Look through the data and write out every line with the word "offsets" in it.

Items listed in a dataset
* * * * * * * * *

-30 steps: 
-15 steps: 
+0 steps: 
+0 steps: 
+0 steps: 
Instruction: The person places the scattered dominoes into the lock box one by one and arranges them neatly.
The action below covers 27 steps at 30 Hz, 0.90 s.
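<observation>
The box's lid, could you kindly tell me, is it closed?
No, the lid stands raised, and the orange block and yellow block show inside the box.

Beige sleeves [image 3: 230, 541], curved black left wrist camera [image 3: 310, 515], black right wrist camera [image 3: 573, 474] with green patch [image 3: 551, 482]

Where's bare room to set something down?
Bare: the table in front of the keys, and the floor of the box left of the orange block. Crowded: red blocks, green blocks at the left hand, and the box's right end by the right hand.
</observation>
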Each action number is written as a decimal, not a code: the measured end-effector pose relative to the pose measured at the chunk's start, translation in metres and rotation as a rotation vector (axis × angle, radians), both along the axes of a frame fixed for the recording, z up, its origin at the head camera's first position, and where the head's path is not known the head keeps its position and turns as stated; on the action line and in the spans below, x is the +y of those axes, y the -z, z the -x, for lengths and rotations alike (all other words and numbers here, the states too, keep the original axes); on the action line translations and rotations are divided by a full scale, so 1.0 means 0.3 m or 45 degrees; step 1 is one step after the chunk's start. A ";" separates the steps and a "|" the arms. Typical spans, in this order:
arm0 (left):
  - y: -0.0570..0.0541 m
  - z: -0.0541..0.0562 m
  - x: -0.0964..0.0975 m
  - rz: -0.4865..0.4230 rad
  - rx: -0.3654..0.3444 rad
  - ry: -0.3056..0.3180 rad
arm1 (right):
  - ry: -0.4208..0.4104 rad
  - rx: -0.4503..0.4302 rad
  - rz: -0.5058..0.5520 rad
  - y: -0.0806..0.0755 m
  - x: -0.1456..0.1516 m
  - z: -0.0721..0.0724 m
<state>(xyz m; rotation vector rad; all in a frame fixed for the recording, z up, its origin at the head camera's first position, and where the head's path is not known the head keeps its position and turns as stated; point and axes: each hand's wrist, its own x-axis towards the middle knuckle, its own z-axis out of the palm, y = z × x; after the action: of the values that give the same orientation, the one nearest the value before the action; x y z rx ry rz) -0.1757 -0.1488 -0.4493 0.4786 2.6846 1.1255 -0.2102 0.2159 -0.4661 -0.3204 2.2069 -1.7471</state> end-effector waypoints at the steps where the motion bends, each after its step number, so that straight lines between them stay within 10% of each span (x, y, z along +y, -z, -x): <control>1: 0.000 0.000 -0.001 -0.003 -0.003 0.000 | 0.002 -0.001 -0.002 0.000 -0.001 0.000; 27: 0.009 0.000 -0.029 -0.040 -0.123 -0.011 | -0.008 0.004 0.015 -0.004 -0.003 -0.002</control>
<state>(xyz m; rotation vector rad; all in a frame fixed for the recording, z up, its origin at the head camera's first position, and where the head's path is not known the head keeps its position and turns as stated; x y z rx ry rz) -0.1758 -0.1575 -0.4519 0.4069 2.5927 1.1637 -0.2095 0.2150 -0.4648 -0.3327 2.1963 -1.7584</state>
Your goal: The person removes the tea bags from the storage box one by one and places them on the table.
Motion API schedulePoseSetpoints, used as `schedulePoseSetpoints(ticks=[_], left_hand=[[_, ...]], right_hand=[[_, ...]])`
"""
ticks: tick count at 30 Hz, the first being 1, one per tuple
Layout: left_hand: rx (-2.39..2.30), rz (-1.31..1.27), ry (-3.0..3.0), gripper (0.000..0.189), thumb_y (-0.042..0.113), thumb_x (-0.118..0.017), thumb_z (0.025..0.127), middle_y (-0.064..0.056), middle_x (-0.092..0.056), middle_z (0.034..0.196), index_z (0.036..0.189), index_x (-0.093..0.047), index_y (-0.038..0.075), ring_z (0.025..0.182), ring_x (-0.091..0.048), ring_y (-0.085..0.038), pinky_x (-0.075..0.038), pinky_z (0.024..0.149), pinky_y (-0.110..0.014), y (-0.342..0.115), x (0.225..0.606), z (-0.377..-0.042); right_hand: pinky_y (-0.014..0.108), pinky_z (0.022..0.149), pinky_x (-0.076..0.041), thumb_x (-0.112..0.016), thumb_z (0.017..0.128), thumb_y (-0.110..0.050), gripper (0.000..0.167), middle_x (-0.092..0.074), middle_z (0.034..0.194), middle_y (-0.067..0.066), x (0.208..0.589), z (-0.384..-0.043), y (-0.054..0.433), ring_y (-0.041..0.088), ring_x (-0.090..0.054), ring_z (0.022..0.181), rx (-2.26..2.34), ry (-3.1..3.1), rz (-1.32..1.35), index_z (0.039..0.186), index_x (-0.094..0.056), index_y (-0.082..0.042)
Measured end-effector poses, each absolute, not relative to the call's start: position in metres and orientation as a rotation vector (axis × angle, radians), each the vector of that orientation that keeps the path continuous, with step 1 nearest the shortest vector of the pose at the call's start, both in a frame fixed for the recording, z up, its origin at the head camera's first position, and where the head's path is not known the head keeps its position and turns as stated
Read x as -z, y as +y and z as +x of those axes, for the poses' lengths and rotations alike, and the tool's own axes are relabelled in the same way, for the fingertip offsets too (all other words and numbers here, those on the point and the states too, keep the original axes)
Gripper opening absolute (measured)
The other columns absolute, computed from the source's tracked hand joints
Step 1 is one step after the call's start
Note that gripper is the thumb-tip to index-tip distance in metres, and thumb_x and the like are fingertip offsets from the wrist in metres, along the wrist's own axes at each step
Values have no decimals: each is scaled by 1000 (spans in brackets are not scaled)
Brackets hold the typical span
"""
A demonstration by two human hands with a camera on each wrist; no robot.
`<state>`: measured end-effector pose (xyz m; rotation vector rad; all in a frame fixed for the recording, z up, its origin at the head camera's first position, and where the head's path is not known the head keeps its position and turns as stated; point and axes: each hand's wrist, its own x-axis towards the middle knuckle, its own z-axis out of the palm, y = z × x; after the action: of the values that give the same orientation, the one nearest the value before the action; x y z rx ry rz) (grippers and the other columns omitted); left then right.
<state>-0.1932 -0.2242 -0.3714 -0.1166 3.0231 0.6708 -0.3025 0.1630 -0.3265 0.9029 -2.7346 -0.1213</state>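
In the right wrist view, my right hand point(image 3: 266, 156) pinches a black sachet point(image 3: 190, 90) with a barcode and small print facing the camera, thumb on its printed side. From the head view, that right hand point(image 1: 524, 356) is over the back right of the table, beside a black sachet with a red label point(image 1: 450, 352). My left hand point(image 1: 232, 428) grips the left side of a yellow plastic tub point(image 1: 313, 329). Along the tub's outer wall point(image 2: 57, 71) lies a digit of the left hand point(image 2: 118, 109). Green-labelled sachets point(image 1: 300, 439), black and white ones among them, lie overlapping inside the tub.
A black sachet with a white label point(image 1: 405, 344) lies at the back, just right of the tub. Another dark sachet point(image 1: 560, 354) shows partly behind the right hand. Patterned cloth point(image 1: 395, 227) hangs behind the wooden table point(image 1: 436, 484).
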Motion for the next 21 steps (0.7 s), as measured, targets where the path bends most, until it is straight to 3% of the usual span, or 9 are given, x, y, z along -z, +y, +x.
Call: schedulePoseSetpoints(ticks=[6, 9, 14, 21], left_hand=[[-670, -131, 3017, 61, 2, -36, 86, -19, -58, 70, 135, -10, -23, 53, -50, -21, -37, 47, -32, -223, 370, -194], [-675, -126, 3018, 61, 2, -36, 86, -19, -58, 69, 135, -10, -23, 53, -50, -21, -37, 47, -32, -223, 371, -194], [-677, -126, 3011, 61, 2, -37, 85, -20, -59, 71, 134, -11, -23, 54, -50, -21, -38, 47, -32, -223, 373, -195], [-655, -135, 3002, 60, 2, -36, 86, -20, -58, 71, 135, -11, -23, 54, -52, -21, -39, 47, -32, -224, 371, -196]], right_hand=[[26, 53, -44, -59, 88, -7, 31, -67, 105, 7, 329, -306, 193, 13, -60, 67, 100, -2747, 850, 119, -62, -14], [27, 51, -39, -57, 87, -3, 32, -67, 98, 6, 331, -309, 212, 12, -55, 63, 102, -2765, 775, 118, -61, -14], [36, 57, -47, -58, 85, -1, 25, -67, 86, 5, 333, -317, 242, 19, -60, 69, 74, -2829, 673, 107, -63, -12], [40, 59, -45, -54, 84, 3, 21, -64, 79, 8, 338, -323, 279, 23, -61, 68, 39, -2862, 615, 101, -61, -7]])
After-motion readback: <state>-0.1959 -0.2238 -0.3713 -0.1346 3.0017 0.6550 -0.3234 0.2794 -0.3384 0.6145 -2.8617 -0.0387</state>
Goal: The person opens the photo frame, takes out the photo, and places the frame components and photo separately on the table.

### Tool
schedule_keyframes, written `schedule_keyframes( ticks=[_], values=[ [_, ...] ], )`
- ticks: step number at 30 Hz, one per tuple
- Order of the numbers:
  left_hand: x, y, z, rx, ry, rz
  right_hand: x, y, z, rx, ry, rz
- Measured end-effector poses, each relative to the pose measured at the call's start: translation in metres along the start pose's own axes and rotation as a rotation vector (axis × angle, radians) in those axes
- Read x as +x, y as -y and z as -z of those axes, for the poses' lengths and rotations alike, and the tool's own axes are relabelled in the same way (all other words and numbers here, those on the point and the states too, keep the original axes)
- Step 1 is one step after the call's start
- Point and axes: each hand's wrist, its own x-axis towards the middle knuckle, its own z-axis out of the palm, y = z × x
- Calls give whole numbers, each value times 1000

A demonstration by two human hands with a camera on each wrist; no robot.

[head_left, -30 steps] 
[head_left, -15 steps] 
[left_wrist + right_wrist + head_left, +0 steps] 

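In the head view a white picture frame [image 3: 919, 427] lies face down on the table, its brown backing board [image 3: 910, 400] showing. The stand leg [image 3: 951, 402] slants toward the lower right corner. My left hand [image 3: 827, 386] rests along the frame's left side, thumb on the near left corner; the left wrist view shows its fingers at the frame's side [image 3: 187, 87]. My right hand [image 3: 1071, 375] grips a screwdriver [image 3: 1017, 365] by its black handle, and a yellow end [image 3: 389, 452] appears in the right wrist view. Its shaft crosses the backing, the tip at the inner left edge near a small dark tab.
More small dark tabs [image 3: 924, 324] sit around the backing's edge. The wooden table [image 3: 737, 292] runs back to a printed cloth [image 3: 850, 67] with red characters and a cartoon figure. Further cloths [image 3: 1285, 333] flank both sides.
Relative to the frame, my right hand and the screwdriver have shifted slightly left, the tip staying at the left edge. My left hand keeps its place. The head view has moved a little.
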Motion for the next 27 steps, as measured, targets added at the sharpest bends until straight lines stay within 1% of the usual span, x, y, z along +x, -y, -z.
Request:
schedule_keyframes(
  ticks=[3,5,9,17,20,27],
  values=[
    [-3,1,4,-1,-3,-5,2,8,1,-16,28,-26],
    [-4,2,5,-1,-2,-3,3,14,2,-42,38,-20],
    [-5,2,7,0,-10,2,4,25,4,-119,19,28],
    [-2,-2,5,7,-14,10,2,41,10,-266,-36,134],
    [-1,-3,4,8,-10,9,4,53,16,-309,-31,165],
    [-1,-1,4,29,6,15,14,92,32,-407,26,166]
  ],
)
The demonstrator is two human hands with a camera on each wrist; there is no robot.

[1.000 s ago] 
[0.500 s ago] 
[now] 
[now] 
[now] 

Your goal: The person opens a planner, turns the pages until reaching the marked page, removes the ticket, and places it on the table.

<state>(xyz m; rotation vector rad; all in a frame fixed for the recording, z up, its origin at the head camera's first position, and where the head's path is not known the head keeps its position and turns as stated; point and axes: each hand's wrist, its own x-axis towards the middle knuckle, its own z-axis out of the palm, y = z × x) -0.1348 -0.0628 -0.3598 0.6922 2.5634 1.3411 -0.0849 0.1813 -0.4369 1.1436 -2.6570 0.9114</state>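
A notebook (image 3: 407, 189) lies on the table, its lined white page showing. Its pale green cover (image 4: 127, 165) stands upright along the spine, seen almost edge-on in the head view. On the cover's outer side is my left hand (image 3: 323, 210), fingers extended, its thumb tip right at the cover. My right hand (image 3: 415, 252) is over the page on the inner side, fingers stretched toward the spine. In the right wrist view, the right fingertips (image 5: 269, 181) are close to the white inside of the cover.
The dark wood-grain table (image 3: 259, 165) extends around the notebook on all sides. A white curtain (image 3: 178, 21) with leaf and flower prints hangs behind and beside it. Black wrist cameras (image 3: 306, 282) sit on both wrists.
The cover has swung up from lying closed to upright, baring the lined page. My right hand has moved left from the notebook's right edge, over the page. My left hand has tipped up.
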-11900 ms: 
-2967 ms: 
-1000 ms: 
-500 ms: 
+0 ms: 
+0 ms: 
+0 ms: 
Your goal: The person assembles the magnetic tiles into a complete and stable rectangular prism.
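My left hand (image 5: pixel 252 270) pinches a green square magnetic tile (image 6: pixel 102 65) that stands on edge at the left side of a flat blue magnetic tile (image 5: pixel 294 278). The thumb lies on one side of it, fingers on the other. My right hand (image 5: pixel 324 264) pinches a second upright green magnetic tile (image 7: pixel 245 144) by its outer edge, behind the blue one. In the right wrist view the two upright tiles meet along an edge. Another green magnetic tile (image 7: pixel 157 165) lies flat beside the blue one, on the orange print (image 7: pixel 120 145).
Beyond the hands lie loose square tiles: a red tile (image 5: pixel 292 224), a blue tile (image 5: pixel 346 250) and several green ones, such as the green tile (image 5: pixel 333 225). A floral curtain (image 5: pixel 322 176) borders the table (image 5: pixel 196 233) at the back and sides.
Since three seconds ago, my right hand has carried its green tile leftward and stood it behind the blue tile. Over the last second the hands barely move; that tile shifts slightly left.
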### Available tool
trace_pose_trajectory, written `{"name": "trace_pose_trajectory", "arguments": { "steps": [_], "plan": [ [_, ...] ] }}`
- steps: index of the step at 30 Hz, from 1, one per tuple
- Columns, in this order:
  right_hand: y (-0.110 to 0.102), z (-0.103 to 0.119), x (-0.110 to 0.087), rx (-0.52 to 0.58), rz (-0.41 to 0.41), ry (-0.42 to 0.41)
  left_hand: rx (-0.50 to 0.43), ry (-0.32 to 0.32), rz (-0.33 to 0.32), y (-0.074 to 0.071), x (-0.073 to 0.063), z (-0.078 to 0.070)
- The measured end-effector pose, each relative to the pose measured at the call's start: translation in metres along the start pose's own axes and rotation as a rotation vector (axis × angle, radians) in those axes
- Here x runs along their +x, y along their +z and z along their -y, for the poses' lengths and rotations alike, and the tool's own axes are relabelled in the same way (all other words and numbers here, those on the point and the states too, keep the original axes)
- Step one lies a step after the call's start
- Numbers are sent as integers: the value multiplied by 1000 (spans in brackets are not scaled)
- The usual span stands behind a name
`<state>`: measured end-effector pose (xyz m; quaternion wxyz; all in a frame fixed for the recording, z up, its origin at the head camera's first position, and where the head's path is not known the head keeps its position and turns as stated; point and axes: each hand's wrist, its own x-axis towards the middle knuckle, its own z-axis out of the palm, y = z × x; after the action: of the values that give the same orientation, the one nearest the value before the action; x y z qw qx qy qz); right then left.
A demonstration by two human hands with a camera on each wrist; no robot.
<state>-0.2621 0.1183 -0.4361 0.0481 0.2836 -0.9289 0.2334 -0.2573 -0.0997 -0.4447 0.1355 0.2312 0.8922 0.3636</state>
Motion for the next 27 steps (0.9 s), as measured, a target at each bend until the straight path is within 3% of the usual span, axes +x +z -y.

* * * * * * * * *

• _Answer box_
Read x as -z, y as +y and z as +x of those axes, for the poses' lengths and rotations alike, and the tool's own axes are relabelled in the same way, for the fingertip offsets too (all other words and numbers here, those on the point and the states too, keep the original axes)
Note that gripper is the thumb-tip to index-tip distance in metres, and thumb_x and the like are fingertip offsets from the wrist in metres, along the wrist's own axes at each step

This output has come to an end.